→ **What you will do**
Among the records that follow, how many lines include the string "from"? Only the number is wanted.

→ **Entries supplied**

┌──

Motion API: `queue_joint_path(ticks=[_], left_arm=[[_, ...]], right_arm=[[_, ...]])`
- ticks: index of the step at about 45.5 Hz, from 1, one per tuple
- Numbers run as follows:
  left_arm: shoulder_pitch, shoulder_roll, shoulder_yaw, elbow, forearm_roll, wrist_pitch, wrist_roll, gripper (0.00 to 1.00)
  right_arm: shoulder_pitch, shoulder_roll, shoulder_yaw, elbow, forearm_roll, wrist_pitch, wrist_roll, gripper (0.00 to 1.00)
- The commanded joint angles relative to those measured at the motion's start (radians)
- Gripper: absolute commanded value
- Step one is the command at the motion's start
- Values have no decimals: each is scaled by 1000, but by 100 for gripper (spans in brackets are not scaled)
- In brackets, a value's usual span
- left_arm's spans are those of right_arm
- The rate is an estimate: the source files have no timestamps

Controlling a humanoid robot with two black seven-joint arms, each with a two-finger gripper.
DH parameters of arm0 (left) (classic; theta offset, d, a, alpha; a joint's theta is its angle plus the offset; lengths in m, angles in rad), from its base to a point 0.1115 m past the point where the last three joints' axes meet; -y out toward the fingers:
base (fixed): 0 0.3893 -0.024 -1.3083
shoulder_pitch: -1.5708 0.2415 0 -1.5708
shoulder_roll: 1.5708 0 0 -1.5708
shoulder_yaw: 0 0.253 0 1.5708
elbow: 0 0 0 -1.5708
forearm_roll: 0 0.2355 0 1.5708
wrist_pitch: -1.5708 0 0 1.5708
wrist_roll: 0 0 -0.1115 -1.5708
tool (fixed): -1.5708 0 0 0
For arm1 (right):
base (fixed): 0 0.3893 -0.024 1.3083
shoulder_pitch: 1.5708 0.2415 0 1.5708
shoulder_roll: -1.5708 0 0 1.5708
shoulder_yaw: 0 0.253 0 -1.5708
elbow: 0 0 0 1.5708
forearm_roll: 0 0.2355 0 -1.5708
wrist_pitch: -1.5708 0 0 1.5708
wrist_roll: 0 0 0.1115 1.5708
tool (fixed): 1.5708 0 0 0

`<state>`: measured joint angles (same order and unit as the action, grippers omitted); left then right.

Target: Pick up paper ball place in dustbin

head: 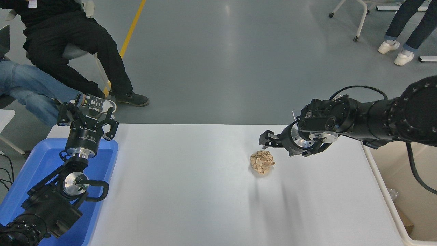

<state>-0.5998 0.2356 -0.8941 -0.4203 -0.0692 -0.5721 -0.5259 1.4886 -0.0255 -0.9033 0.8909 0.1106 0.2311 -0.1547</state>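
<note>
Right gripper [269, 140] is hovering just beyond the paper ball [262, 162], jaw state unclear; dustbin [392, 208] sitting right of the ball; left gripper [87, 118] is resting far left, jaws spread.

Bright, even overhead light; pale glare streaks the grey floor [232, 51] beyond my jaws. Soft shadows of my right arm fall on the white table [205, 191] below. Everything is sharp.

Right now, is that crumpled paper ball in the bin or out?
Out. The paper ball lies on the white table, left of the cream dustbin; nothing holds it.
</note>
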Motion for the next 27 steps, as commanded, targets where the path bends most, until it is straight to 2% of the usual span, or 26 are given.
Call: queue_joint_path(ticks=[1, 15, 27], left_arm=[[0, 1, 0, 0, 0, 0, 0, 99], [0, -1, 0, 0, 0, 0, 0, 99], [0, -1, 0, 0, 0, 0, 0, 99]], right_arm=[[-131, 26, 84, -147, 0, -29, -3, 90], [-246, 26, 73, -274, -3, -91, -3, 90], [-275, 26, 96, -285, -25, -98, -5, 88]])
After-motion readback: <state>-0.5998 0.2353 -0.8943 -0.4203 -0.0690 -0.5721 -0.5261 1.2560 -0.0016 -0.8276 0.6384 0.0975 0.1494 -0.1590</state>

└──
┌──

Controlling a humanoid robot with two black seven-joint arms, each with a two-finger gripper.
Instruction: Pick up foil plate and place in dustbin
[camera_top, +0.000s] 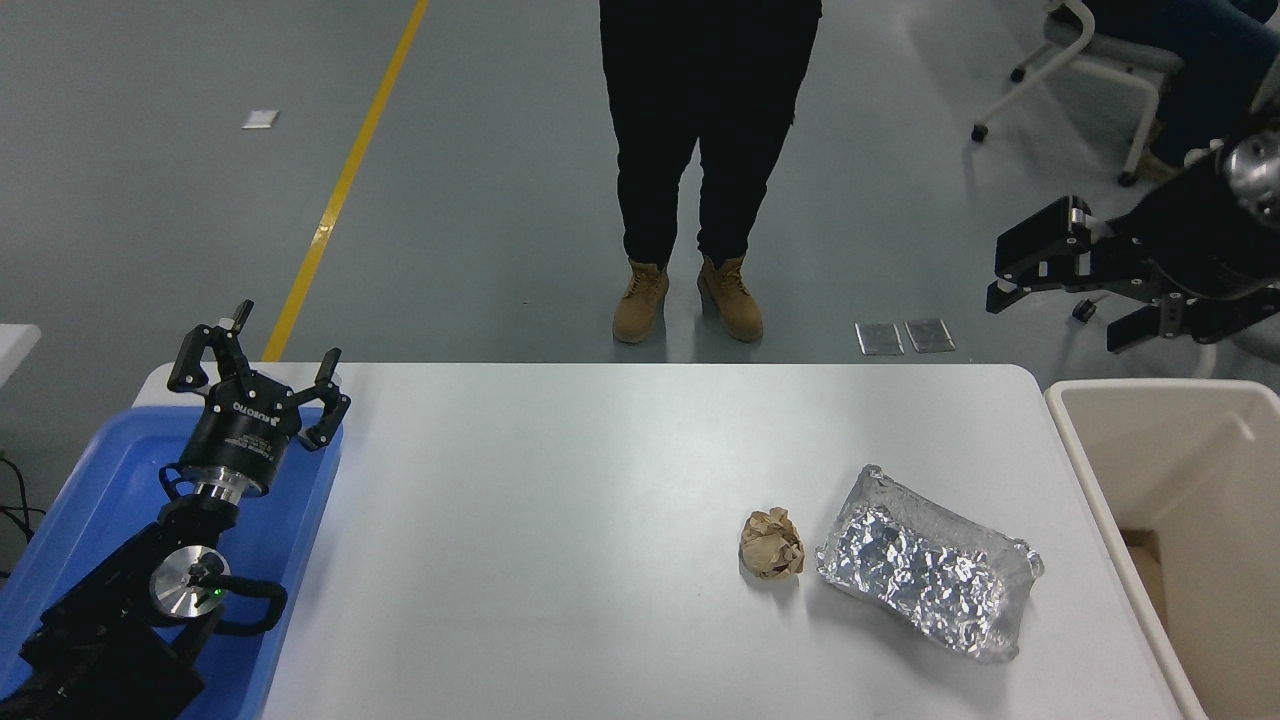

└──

→ **Answer area**
2